What do we actually mean when we talk about price transparency in healthcare? When we talk about healthcare costs, what does cost mean to each individual stakeholder?

Healthcare price transparency

In the U.S., Most Patients Don’t Know The Cost of Care

In healthcare, price transparency is a term used to describe how we talk with patients, providers and payers about the costs incurred for services and subsequently, what the cost is to patients when they receive the services. In the United States, patients don’t know what the cost of health services will be for them until after they’re rendered.

The cost often can vary between providers or even among services, which can cost substantially more in one setting than they may in another. Patients are usually kept in the dark about this, however, and it’s a bit of a roulette when they seek services, especially if they are uninsured.

Cost Is NOT Equal to Value

One aspect of the cost conundrum is this: healthcare services that cost more are not necessarily of higher value. This can be difficult to comprehend because, in most industries, cost is linked with quality. We pay more for certain products and services with the expectation that they are of a higher quality. In healthcare, this is patently false: there is no demonstrable link between cost and quality.

Costs are Rising

Costs are rising, patients are sicker and requiring more services — and more intense services. Readmissions go up. The cycle continues. For patients who are underinsured, it puts more financial stress on their families, especially when you consider that 62% of bankruptcies are filed as a direct result of medical or health issues.

Providers, Payers and Patients

Talking about how much services cost, not just for patients but for the providers and the payers who will be reimbursing, is one way to combat the growing confusion around the cost of services. Transparency is a clear way to indicate where high quality, cost-effective care is routinely practiced, and what providers may be coming up short.
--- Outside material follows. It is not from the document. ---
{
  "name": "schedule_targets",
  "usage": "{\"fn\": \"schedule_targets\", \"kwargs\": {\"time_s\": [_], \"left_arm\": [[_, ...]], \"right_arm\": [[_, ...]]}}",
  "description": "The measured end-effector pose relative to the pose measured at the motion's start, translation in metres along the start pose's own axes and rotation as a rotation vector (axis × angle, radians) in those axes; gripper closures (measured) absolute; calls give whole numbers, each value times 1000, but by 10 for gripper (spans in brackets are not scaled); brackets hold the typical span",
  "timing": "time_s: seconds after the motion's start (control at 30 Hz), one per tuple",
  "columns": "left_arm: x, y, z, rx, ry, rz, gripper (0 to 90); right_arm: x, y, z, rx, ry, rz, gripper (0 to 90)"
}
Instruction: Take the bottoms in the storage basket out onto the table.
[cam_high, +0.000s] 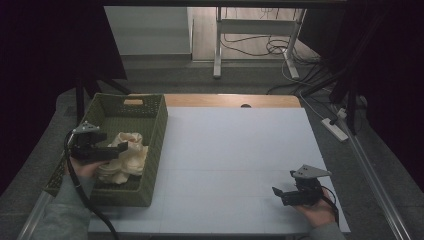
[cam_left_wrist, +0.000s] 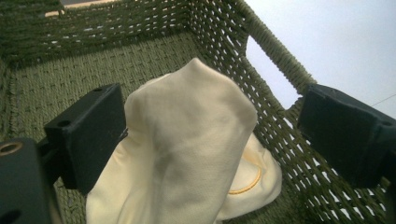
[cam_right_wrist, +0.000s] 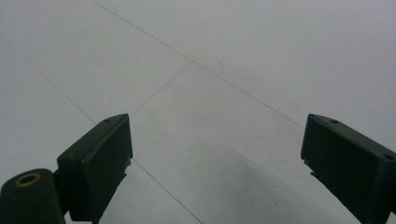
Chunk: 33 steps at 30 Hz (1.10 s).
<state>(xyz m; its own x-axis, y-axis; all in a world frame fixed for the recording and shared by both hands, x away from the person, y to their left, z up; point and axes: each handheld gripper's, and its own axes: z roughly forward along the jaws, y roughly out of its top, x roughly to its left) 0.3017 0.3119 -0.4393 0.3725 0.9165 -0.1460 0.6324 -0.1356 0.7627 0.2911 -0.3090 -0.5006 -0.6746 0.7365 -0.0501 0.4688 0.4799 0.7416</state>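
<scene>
While the count runs: two grippers, one basket, one heap of cloth, one worktop.

Left gripper: the left gripper (cam_high: 111, 150) hangs over the basket, a grey three-cornered plate on top and a black cable trailing down along the sleeve.

Left jaws: spread wide in the left gripper view; two blocky black pads, one to each side of the cloth, the left one right against its edge, nothing pinched between them.

Cloth: the cream cloth (cam_left_wrist: 187, 149) is soft and rumpled, rising in a rounded fold, with a thin orange stitched curve low on one side; from above it lies bunched in the near half of the basket (cam_high: 152, 145).

Basket: one, rectangular, olive-green woven cord, ribbed weave on floor and walls, a slot handle cut in the side wall and a pale one at the far end; it stands at the worktop's left edge.

Right gripper: the right gripper (cam_high: 280, 192) sits low over the near right corner of the worktop (cam_high: 235, 150), held in a hand (cam_high: 316, 210), well apart from the basket.

Right jaws: wide apart, empty, bare surface between them.

Worktop: flat, pale grey-white, matte, crossed by thin seam lines; a strip of wood shows along its far edge.
</scene>
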Motion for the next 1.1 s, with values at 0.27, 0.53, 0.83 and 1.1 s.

Of course, cost means different things to different people:

Cost for Patients

For patients, cost refers to the out of pocket expense to be paid for the services they received and may include their deductibles, copayments and coinsurance.

Cost for Providers

For the providers, cost refers to the expense incurred for treating those patients.

Cost for Insurers

For Insurers, cost is the amount payable to the provider for rendering those services, and/or what amount will be reimbursable to the patient.

Cost for Employers

And for employers, cost refers to the amount they provide in benefits, premiums and the claims paid.

How do you promote price transparency?

The guiding principles behind price transparency are:

  1. Empowering patients to make meaningful decisions about their treatment.
  2. Making this information easy to understand and use.
  3. Pair information about cost with information about quality.
  4. Inform patients not just of the total cost for services, but what’s included.
  5. Promote active participation in the transparency plan by all key stakeholders.

It used to be that issues related to price transparency mattered greatly to uninsured patient and not their insured counterparts; that’s no longer the case. Price transparency impacts all patients, whether they’re covered by employer insurance or not. It helps to keep providers and payers accountable and encourages patients to take an active role in their healthcare.